Murphy, who was the deputy superintendent of the New Orleans Police Department from 2016 until 2019, has seen how that training can change law enforcement culture.
“This moment speaks to the necessity of EPIC training,” he said. “I really don’t think it’s an option at this point. We need to train our officers how to intervene to prevent such tragedies from happening. Failure to intervene is profoundly damaging in so many ways.”
In addition to the Washington state and Northern Virginia training academies, Aronie, the federal monitor in New Orleans, has helped instruct leaders from police departments in Charleston, South Carolina; Muscatine, Iowa; Washington, D.C., and elsewhere. He also received recent requests for instruction from West Virginia and New York state.
Law enforcement officials, he said, are interested in how the training improved the New Orleans Police Department.
Federal monitors, police leadership and civil rights advocates agree that there has been a culture shift within the department. A January federal monitor report said there has been “remarkable progress over the last few years.”
While it is not possible to scientifically measure how well this training is working in New Orleans, said Ted Quant, a longtime New Orleans civil rights leader, the work there is laudable. How can misconduct that didn’t happen be measured, he asks?
Before this training existed, Quant, the former director of the Twomey Center for Peace through Justice at Loyola University, said he witnessed police be punished for attempting to stop fellow officers from using excessive force. He has advocated for peer intervention since the 1980s.
It took decades, a federal consent decree and massive departmental firings to bring peer intervention to New Orleans, he said. “The police department is invested in creating a new culture.
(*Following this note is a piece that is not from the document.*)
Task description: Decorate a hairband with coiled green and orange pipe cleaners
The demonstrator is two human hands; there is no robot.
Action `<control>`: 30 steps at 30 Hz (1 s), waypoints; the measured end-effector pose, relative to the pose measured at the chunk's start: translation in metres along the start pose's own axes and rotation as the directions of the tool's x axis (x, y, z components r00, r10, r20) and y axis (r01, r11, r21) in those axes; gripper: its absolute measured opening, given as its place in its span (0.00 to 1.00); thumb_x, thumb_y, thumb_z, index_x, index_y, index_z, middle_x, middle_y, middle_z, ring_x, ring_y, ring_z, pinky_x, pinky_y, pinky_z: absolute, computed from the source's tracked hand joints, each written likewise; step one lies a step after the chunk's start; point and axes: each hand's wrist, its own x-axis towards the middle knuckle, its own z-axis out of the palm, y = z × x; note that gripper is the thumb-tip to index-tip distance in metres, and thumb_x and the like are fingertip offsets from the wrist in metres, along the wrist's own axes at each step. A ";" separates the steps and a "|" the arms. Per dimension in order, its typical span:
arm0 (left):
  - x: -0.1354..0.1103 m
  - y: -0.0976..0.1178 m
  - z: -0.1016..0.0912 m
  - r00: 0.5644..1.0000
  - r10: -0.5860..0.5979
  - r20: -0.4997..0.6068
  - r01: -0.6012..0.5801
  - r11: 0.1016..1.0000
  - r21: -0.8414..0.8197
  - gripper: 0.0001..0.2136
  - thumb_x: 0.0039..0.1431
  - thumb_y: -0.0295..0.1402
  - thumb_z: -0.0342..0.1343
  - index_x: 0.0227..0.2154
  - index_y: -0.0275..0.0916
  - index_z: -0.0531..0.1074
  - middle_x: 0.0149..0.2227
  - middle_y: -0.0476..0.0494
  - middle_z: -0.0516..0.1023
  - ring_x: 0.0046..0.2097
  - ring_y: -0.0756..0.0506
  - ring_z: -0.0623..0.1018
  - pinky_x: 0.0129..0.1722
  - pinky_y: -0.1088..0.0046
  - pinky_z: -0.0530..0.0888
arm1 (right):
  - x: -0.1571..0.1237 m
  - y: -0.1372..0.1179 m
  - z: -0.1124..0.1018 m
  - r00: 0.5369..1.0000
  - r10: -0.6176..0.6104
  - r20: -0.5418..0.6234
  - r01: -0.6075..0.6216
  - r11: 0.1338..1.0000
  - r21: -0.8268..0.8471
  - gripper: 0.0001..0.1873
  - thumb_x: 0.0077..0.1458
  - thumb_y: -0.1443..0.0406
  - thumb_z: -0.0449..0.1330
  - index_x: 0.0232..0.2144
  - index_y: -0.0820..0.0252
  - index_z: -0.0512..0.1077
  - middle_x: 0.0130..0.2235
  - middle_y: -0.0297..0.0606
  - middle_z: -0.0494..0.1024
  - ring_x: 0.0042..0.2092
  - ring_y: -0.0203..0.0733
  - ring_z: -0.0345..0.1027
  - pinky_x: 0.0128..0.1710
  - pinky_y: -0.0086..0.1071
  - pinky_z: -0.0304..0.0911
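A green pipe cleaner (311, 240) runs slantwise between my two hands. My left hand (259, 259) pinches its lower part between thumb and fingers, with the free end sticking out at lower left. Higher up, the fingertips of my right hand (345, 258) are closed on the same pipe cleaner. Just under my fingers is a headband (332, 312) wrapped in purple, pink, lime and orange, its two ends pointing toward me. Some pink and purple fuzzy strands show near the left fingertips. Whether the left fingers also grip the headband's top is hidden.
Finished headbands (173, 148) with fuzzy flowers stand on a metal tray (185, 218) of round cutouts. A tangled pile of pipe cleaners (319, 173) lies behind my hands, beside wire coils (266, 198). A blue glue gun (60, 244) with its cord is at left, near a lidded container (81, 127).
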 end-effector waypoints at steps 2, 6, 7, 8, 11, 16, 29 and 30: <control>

You can’t enforce the law if people don’t respect you.”
Progress in New Orleans is in public view now, as peaceful protesters have flooded the streets.
While protests have turned violent in some cities, Police Chief Shaun Ferguson this week said New Orleans has been a “beacon of light on how to voice concerns without nonsense.”
This week, however, New Orleans police tear-gassed protesters to keep them off a major bridge. Officials say police gave demonstrators several opportunities to turn around. Ferguson said officers did not attack peaceful protesters, but those “who chose to use force.” The Louisiana chapter of the American Civil Liberties Union said they were “horrified” by that night’s police action.
As protests broke out after Floyd’s death, Ferguson sent an email to his colleagues last weekend, reminding them of their peer intervention training.
“When you intervene,” he wrote, “you have the ability to potentially save a life and a career.”